We’ve seen that it’s not only about Russia’s invasion of Ukraine, but also about the production of military industry, where we have an absolutely absurd and inconsistent dependence on the United States.” He then went on to urge, “The EU should impose a tax on all citizens for defence [spending].”

The unions have dressed their pro-militarism by claiming that, in the words of UGT’s Álvarez, defence spending “also means the creation of jobs. Not only directly in the manufacture of military products but also from the perspective of research and development.” Last month, CCOO even warned that any legal or political blockage of government military modernisation programmes could endanger “10,000 jobs.”

This is a criminal policy, which rests on the premise that the production of weapons designed to kill workers and civilians in other countries is a legitimate foundation for jobs at home. It subordinates workers to the economic and strategic demands of their own ruling class.

UGT and CCOO even dress militarism as producing social wellbeing. In 2022, UGT FICA posted an article, “The defence industry, a driver of economic growth and social wellbeing.” In it, the UGT said, “We clearly support a substantial increase in our country’s defence industry,” adding, “we are very clear that the defence industry is a driver of economic growth and social wellbeing.” The union explicitly rejected any conflict between military expenditure and social spending, saying, “More education, more public healthcare, decent pensions, more infrastructure and more social housing should not be the opposite of increasing the defence budget.”

When the PSOE-Sumar government presented the deeply unpopular Plan Industrial y Tecnológico de la Seguridad y la Defensa (PITSD) in April 2025, which gave another €10 billion to defence, the trade union bureaucracy moved swiftly to align itself with Madrid. The UGT in Cádiz actively lobbied for a share of the new defence spending, pressing for the F-100 frigate modernisation programme to be awarded to local shipyards.

Similarly, CCOO called for multi-year acquisition planning, a state pact to guarantee long-term military procurement, and predictable investment streams to secure defence contracts and “allow companies to guarantee long-term investments. All of this must be included in the European Defense Plan.”

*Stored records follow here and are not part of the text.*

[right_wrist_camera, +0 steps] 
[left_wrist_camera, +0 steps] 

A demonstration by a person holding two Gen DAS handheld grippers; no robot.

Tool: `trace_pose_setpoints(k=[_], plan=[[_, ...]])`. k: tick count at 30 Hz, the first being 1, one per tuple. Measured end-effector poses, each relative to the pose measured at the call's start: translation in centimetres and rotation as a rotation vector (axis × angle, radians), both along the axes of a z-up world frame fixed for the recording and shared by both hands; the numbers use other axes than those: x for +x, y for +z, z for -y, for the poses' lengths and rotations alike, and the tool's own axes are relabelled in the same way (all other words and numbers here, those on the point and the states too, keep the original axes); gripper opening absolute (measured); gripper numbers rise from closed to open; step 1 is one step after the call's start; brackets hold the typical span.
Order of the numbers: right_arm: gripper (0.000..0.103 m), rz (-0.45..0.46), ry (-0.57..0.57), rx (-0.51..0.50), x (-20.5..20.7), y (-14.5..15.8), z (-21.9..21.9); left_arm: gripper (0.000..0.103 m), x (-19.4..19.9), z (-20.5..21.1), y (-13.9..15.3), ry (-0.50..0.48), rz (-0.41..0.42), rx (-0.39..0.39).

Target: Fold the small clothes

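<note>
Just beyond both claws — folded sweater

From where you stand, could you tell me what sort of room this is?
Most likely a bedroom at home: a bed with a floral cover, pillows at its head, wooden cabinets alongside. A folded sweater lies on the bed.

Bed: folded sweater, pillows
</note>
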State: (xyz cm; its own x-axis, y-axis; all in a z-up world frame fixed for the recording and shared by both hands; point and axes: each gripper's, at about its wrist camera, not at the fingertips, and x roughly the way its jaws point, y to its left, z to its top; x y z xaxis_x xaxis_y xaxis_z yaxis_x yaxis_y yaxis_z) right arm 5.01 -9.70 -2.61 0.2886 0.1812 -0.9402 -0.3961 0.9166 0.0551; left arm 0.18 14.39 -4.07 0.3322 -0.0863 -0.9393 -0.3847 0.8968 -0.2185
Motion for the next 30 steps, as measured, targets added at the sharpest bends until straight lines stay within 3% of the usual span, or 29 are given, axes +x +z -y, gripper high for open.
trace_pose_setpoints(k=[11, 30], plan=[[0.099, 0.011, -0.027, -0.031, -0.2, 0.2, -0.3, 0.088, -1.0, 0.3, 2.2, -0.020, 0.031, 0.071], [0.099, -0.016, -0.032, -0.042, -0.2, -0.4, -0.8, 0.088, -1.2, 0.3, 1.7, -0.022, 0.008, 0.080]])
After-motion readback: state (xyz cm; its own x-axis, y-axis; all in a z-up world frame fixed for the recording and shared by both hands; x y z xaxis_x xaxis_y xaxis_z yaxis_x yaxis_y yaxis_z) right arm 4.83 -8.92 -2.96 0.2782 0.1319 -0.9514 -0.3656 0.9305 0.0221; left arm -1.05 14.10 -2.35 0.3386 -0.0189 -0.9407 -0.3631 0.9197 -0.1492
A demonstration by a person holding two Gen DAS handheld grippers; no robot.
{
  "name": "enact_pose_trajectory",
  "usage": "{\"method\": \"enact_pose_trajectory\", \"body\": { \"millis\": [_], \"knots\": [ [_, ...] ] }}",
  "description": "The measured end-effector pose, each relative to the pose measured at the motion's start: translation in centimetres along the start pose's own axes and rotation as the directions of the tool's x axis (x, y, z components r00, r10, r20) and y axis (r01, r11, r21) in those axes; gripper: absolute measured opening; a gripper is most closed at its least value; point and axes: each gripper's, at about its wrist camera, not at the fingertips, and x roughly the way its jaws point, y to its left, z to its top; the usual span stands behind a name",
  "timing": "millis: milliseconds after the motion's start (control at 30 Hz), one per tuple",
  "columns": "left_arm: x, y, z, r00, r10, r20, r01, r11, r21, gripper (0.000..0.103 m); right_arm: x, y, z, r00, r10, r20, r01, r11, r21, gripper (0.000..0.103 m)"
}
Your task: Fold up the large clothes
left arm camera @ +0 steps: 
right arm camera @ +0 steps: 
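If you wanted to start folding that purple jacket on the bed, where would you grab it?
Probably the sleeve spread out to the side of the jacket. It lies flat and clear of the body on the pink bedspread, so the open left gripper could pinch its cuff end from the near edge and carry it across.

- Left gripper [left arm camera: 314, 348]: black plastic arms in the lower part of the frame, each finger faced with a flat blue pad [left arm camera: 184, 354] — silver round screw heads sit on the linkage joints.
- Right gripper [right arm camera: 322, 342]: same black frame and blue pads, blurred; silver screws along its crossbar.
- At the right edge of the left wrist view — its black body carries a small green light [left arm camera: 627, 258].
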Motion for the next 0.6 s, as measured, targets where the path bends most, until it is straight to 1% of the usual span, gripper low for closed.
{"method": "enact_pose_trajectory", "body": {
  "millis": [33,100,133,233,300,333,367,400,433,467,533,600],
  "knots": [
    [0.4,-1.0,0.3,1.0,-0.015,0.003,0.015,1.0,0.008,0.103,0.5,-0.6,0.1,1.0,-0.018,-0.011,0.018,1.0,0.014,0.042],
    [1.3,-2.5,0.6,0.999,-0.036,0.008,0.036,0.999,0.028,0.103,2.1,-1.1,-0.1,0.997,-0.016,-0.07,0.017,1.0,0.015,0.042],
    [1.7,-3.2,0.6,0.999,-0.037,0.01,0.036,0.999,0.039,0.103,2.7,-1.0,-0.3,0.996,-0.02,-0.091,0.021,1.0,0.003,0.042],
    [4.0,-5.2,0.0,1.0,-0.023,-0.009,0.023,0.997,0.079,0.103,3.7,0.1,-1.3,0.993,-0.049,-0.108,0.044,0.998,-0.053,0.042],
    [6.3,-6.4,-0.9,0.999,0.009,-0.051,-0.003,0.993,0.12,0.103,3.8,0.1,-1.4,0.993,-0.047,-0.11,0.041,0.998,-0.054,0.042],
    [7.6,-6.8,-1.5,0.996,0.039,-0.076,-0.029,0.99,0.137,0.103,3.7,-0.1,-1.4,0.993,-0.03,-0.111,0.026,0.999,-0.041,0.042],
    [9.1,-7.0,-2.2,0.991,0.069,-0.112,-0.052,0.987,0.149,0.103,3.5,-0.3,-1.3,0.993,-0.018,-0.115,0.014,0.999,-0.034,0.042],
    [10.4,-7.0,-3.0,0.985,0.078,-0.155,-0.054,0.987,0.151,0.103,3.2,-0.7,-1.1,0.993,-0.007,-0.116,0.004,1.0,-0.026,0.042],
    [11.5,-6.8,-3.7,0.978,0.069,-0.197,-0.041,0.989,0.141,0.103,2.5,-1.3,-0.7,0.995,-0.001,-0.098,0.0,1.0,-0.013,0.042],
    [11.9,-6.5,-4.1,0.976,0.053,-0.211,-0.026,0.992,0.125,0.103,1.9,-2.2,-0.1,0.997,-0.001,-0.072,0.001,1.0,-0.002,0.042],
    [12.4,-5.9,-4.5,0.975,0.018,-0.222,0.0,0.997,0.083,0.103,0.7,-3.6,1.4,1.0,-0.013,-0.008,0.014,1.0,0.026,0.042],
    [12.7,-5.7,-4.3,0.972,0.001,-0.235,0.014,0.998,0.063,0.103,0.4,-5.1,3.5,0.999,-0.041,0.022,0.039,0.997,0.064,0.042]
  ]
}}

Both unions have now been formally integrated into the military-industrial state machinery. A 2025 executive order created a National Committee for Security and Technological Sovereignty tied to the national security and defence industrial plan, with UGT and CCOO sitting on its advisory council alongside business organisations and the arms industry association, TEDAE.

CCOO and UGT function as corporatist agencies of the capitalist state, working with the PSOE-Sumar government ministries, the arms industry, and the military apparatus to promote rearmament while suppressing opposition from below. They offer no path forward for the growing opposition among workers and youth to austerity, war, and dictatorship. Their role is to contain and divert social anger into harmless appeals to the very institutions responsible for the war drive.

The struggle against imperialist war requires a conscious break with these organisations. Workers and youth must build rank-and-file committees in workplaces, factories, ports, transport hubs, schools, and universities, independent of the union bureaucracy and the parties of the political establishment, including PSOE, Sumar, and Podemos.

These committees must unite workers across sectors and countries, in a common struggle to oppose rearmament and austerity and to take action to paralyse the war effort. Only through the independent mobilisation of the working class on an international socialist programme can the drive toward imperialist war be halted.